- _WHAT TO DO_
Give again, word for word, every line in the entries below from the line with "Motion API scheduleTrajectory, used" up to and including the line with "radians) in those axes", and no other line.

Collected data

--

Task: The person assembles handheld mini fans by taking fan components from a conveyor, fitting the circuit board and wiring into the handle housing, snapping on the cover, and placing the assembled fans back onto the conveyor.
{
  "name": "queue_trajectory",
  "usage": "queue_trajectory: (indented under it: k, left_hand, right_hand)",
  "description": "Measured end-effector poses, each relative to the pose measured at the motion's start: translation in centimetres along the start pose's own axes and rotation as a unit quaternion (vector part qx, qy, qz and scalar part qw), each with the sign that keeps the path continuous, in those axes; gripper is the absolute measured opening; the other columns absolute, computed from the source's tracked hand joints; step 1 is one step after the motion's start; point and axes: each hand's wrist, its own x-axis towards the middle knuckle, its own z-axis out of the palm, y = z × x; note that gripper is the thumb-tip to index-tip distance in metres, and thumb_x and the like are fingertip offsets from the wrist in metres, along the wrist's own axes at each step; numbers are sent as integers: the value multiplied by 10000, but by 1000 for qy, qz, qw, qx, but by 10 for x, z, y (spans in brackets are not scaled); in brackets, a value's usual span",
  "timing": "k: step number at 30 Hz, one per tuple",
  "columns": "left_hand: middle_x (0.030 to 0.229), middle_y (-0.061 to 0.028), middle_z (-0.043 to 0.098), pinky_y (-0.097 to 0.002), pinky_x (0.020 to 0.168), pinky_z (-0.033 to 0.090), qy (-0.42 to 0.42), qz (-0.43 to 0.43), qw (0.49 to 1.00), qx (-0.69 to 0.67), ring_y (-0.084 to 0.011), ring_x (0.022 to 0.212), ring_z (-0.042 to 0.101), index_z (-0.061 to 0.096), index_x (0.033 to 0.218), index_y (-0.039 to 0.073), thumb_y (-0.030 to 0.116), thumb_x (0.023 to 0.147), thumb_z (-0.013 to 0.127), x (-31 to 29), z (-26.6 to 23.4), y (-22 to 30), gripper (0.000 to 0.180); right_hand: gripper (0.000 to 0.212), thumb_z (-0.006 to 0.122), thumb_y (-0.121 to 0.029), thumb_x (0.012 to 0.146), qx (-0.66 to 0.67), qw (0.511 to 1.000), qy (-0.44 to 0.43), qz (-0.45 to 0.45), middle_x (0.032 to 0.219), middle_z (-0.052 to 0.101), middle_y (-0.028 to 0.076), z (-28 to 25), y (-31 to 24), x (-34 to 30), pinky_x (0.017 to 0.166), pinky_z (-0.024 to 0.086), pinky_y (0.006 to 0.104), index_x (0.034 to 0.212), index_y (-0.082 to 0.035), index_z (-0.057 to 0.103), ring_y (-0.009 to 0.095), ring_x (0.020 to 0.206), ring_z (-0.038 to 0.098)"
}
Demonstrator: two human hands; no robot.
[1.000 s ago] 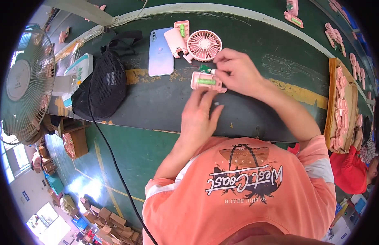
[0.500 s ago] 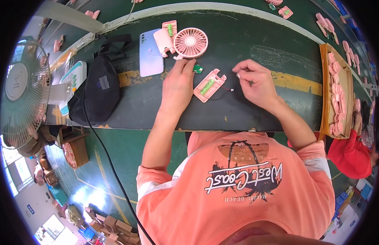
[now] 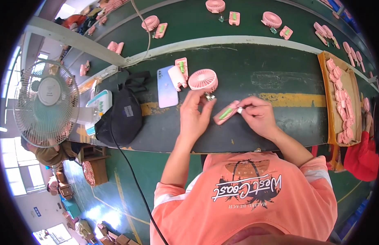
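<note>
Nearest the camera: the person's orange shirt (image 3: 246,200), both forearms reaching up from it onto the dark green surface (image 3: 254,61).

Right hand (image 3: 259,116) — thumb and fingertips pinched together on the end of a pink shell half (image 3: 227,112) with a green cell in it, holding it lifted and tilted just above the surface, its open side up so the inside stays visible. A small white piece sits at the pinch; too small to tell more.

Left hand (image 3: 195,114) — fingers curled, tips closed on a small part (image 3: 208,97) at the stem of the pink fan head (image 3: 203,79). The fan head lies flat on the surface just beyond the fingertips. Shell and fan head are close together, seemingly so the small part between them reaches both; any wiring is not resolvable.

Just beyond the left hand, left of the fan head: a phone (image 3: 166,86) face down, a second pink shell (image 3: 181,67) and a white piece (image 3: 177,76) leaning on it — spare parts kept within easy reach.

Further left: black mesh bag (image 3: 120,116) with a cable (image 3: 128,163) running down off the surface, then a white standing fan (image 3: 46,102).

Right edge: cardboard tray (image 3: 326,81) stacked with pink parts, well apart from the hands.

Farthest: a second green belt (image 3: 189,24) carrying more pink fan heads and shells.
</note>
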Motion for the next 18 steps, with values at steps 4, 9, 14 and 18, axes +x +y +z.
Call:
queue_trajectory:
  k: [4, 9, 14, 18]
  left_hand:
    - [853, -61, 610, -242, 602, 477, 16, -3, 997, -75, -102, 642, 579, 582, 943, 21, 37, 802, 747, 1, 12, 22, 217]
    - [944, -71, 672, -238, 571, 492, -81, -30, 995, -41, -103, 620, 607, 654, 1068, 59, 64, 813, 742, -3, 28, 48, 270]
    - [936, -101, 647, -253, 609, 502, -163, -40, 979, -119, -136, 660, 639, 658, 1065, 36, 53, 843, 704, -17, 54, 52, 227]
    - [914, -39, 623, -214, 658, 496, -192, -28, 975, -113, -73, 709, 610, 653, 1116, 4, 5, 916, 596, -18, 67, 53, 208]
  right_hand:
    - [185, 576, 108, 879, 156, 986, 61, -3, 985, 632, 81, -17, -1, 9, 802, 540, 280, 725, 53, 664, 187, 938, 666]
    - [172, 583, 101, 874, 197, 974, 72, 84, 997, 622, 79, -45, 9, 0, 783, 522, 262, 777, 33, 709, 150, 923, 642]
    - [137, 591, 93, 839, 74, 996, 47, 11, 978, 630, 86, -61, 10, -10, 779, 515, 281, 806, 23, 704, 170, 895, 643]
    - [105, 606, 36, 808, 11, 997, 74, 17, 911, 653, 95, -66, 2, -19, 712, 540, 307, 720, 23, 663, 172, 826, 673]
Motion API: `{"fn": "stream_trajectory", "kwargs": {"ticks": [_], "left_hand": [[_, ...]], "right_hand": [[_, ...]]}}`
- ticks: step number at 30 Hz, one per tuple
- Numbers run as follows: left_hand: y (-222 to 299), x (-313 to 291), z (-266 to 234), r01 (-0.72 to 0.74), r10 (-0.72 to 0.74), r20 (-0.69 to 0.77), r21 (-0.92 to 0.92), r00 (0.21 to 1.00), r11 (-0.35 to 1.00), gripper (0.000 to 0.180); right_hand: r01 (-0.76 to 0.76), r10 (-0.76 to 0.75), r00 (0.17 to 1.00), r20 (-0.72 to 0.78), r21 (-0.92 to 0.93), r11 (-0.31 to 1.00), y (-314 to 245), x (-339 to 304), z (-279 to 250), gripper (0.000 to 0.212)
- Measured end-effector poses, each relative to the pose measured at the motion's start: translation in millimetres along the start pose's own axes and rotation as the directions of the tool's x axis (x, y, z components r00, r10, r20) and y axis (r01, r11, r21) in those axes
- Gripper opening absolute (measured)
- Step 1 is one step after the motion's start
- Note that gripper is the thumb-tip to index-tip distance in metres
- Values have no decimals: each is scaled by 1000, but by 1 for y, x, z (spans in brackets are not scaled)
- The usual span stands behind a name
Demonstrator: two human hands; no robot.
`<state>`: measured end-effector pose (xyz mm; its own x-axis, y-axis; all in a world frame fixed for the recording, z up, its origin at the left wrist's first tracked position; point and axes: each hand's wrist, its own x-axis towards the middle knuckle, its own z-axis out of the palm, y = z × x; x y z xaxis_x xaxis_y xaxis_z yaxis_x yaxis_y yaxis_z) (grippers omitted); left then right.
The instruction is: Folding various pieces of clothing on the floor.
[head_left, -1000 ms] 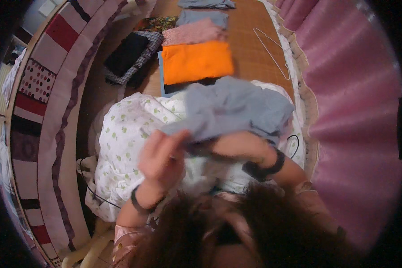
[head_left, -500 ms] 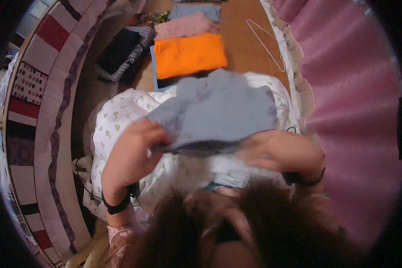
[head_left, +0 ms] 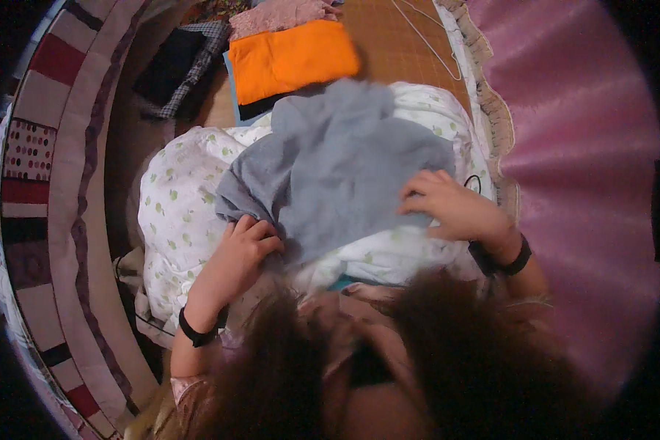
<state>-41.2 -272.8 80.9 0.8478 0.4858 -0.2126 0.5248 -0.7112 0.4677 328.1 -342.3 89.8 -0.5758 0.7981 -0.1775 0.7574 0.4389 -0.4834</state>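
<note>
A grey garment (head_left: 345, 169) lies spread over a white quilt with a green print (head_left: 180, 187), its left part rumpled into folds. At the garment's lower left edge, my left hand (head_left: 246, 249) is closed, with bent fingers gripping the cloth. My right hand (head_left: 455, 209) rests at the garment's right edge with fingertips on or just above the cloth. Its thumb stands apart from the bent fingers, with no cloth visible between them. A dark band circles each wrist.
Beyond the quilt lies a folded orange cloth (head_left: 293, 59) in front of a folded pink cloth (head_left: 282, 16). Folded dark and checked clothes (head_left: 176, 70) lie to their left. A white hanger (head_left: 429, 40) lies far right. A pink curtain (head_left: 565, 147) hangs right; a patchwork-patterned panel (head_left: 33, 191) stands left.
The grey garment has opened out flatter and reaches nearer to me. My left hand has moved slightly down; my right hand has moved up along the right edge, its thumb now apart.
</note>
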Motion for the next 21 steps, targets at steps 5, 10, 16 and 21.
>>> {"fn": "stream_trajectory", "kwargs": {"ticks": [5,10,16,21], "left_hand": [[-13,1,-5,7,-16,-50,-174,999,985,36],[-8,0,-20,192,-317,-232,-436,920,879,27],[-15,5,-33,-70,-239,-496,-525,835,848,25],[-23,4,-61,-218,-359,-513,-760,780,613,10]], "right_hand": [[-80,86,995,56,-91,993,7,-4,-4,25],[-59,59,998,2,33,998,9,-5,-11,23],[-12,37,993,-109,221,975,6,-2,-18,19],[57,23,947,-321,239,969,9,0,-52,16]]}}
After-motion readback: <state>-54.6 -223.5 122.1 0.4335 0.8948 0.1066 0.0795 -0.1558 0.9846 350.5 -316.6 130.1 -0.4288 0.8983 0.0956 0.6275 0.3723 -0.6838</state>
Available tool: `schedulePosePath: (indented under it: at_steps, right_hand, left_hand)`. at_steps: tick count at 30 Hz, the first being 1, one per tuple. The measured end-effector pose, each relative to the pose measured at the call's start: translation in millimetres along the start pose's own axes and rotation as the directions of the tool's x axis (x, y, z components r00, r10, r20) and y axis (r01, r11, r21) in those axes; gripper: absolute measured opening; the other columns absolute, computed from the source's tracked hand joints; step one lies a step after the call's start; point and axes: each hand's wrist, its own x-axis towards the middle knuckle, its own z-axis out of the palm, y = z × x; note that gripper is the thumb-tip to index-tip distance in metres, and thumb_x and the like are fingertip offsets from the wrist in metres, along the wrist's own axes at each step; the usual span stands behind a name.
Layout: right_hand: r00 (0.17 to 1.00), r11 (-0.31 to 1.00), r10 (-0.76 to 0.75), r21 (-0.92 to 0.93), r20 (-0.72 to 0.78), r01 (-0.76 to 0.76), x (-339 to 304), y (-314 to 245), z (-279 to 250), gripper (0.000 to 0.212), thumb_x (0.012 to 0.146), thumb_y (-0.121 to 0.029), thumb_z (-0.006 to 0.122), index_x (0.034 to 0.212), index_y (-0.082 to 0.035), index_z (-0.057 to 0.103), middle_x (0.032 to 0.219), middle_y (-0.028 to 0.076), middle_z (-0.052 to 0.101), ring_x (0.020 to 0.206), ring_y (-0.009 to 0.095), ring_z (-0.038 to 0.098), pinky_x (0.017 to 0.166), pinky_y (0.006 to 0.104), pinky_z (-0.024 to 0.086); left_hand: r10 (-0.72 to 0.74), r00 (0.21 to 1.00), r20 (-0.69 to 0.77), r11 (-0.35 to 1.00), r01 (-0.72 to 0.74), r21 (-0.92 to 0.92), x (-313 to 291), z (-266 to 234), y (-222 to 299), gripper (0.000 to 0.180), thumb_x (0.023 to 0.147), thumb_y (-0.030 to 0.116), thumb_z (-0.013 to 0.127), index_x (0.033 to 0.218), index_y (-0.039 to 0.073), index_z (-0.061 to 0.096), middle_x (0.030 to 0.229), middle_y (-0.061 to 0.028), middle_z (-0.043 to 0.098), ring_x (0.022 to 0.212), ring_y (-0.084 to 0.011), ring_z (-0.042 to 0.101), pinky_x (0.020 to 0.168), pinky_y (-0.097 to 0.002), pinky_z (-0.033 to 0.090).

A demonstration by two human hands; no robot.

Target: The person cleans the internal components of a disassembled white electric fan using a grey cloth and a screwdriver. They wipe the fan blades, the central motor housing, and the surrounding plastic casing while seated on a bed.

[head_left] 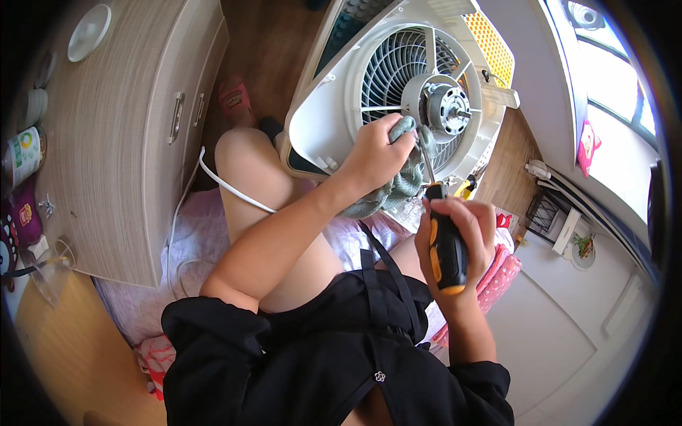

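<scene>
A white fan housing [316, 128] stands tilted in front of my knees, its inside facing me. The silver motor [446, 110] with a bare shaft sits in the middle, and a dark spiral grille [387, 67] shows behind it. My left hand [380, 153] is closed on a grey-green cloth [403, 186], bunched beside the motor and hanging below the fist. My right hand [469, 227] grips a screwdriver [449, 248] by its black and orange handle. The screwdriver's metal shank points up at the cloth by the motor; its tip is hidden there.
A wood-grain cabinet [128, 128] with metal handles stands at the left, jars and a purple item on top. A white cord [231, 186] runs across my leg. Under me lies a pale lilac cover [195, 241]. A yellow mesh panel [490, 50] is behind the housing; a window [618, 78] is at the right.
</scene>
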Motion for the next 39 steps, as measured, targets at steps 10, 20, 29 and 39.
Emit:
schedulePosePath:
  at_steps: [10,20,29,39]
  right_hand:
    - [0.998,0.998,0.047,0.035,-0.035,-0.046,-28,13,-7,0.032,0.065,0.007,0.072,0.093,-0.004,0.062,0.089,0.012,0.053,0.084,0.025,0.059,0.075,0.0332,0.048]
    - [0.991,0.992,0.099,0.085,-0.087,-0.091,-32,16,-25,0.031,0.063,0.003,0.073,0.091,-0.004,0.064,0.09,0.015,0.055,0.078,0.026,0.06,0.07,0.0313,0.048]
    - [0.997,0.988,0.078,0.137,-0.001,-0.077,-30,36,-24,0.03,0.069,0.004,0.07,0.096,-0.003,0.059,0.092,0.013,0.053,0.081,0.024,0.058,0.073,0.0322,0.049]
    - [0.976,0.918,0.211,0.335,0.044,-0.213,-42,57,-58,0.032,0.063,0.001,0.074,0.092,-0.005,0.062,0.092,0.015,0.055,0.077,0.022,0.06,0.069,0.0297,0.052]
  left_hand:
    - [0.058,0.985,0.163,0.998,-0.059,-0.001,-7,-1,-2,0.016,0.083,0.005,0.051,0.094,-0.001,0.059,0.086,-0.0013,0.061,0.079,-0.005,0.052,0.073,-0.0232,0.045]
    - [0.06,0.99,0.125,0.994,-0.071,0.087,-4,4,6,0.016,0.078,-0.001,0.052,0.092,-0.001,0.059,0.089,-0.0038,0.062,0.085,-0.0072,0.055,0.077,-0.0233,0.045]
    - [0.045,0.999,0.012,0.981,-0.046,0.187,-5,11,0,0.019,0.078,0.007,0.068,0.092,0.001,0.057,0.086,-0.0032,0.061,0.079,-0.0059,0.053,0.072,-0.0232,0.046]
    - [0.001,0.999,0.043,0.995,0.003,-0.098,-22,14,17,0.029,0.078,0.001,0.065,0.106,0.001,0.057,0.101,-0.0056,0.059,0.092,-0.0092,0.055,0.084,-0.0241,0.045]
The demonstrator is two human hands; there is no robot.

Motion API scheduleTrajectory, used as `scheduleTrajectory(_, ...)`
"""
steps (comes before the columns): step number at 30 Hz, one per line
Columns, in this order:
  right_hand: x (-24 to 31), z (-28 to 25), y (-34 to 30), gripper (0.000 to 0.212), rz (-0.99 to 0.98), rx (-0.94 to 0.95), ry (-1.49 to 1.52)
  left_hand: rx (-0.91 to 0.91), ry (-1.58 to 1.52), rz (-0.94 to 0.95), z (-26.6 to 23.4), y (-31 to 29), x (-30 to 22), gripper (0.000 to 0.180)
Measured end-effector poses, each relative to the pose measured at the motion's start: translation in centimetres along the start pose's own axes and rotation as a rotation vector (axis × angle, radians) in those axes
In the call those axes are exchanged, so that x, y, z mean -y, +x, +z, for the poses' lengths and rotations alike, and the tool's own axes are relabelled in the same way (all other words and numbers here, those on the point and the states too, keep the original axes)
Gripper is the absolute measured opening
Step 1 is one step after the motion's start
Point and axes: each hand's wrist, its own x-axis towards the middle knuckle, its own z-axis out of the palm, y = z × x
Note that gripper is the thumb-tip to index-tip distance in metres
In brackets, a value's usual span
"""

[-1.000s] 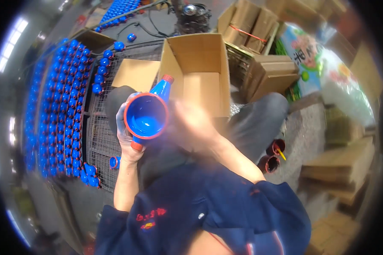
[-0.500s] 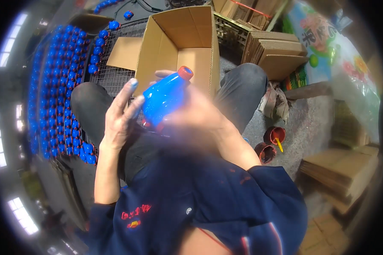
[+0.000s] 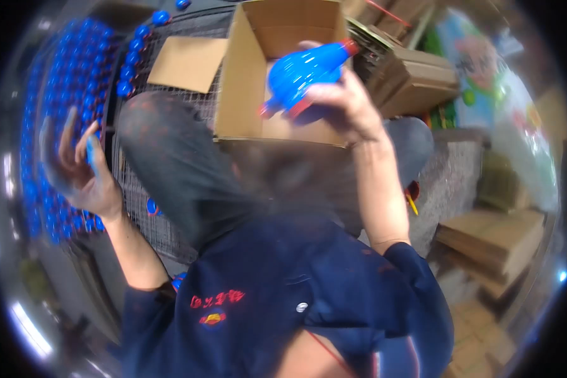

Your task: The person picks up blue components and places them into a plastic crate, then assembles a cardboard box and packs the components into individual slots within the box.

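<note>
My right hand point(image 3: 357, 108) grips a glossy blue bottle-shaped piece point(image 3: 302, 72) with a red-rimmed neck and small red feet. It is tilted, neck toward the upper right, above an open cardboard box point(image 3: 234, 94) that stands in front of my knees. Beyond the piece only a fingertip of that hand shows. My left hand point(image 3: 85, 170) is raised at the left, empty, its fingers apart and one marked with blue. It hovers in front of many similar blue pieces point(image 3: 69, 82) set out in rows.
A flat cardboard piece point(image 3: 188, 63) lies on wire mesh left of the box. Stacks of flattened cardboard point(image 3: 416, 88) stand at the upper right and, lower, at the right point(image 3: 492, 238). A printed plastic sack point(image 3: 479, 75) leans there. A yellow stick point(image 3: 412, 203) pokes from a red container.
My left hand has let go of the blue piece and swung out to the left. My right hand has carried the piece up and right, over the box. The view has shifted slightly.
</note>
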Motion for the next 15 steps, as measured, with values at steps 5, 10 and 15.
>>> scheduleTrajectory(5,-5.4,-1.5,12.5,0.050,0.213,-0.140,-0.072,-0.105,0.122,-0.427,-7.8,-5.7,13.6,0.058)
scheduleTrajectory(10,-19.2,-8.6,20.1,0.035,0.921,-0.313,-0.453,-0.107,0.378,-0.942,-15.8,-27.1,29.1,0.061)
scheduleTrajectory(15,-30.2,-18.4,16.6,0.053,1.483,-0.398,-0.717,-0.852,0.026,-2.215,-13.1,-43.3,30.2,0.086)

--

- _ANSWER FOR THE TASK_
Motion API scheduleTrajectory, used as `scheduleTrajectory(_, ...)`
"""
steps (comes before the columns): step number at 30 Hz, one per line
Columns, in this order:
  right_hand: x (-24 to 31), z (-28 to 25), y (-34 to 30), gripper (0.000 to 0.212), rz (-0.99 to 0.98), rx (-0.94 to 0.95), ry (-1.49 to 1.52)
  left_hand: rx (-0.91 to 0.91), ry (-1.58 to 1.52), rz (-0.94 to 0.95), z (-26.6 to 23.4), y (-31 to 29), x (-30 to 22), gripper (0.000 to 0.180)
Measured end-effector poses, each relative to the pose measured at the motion's start: translation in centimetres along the start pose's own axes and rotation as a rotation vector (axis × angle, radians) in those axes

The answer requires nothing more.